The financial services industry is well known for being fast paced, competitive and male-dominated. In fintech, women are vastly underrepresented, making up just 29% of staff in the sector, despite representing 47% of the UK workforce. But this is also an industry in transition – and growing numbers of companies now recognise the importance of promoting gender neutral pay structures and flexible working policies. As Rosie Silk, R&D tax manager at Kene Partners, explains, with the right working policies and role models, concerns about attracting women to the industry should be rapidly consigned to history.
Gender pay gaps. Endemic sexual harassment in Silicon Valley. It is easy to assume that the experience of women in the workplace has failed to improve over the past three decades. But that is patently untrue. There are many organisations within the fintech sector that are passionate advocates for generating a positive working environment, and one that has zero gender bias.
Given the challenge of recruiting high calibre individuals, companies need to encourage working practices that suit today’s attitudes towards work/life balance.
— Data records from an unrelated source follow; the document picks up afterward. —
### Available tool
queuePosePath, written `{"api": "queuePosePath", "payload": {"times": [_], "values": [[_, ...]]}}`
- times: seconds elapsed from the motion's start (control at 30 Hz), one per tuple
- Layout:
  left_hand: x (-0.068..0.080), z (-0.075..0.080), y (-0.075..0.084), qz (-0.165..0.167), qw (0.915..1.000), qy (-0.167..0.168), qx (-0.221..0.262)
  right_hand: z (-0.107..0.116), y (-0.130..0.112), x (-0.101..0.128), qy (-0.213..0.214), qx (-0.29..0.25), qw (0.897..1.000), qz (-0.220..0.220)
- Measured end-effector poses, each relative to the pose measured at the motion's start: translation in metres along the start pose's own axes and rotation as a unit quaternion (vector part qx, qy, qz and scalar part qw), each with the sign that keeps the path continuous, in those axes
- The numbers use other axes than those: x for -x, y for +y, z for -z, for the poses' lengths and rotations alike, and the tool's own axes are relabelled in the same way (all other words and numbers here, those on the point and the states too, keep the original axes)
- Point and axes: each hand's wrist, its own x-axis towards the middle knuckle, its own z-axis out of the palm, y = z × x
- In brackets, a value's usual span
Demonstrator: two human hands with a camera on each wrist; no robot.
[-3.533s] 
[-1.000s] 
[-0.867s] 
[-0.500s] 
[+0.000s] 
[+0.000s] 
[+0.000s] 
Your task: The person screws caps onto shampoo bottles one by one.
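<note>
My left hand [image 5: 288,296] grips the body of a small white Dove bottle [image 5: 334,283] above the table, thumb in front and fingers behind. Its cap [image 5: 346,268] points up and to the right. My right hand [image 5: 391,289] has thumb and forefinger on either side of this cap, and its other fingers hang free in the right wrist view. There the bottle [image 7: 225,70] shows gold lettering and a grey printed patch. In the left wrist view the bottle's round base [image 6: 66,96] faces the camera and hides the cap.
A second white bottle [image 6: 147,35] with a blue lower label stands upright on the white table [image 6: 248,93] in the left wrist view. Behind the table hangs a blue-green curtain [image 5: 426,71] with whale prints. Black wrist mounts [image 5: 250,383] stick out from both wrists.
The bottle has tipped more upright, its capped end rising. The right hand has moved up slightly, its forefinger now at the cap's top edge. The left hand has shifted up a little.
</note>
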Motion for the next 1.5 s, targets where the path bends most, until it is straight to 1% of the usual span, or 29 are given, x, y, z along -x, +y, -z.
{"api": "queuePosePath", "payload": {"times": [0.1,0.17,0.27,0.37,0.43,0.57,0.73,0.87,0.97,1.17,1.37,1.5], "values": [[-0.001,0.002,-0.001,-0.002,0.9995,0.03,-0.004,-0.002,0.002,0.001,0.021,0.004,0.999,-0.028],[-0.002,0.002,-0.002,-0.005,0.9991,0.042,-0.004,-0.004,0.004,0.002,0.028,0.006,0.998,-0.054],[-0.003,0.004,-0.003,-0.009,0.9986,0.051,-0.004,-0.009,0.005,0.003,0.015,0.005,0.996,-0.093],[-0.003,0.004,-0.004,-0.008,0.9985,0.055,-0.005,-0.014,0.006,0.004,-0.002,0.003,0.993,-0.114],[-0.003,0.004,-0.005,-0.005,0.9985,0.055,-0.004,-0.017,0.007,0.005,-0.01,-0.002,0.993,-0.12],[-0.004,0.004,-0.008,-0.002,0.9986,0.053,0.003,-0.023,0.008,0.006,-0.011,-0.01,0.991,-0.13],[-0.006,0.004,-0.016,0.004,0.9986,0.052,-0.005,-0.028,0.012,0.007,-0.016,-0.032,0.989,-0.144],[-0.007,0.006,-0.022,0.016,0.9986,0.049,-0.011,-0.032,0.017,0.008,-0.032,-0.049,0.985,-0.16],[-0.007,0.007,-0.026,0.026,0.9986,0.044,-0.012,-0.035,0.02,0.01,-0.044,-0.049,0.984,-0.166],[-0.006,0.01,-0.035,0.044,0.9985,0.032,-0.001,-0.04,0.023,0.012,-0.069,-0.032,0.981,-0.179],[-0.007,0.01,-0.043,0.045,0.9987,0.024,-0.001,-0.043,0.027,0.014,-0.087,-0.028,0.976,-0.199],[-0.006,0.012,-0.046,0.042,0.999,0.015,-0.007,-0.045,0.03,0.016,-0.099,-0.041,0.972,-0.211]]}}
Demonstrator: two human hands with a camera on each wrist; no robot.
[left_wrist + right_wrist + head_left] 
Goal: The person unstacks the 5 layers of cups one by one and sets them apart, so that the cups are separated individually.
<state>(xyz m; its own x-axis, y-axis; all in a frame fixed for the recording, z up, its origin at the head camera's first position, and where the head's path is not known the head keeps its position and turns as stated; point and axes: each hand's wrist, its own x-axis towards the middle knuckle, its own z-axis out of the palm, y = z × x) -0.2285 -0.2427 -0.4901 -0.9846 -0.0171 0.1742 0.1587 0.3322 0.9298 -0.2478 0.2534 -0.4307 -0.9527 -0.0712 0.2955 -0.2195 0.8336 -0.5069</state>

Both women and men should have equal access to flexible working policies, for example.
However, of course, fintech is a young industry. Fast growing, start-up organisations will often overlook the need for flexible working models to support parents of both sexes. Indeed, in many start-ups, such flexibility is simply not an option. But this is an industry that offers choice: if flexible working is important to any individual, then look for a different employer. There is without doubt a divergence in cultural attitudes and behaviours as well as working practices in firms across the fintech sector, and it is incredibly important for both employer and employees to understand and identify those issues up front. Skills and experience alone are not enough to ensure a great fit.
This is also where female role models can play an important part, not only to inspire contemporaries and the next generation but also to set expectations within the workplace. The days when women leaders felt the need to adopt so called male leadership traits are long gone; successful women are leaders on their own terms in fintech as much as any other industry, and that is an important message.
Attending an innovation conference recently and finding four women on a panel of five, is incredibly inspiring. Furthermore, these women can also reinforce a strong culture by acting as coaches or mentors to new starters. But it is also important to remember that changes to the workplace alone can never achieve zero gender bias without a wider change in culture, at home and in education.
Chat to any successful women in fintech, or just any successful women, and the story will be the same: they were provided with a huge amount of confidence at home, encouraged to try new experiences and treated equally. As a result they expect to be treated fairly at work and to have access to the same opportunities. They are also confident enough to take risks and embrace innovative business areas such as fintech.
For any business leaders carefully crafting good flexible working policies, don’t forget to apply the same encouragement and support once you get home from the office!
Despite the occasional negative headlines, times have without doubt changed. In addition to the support provided by switched on employers, women leaders are now becoming commonplace and acting as role models to the next generation. Companies across the board are investing in new working practices to support all staff and, as this continues, hopefully, within the next few years this conversation will be consigned to history.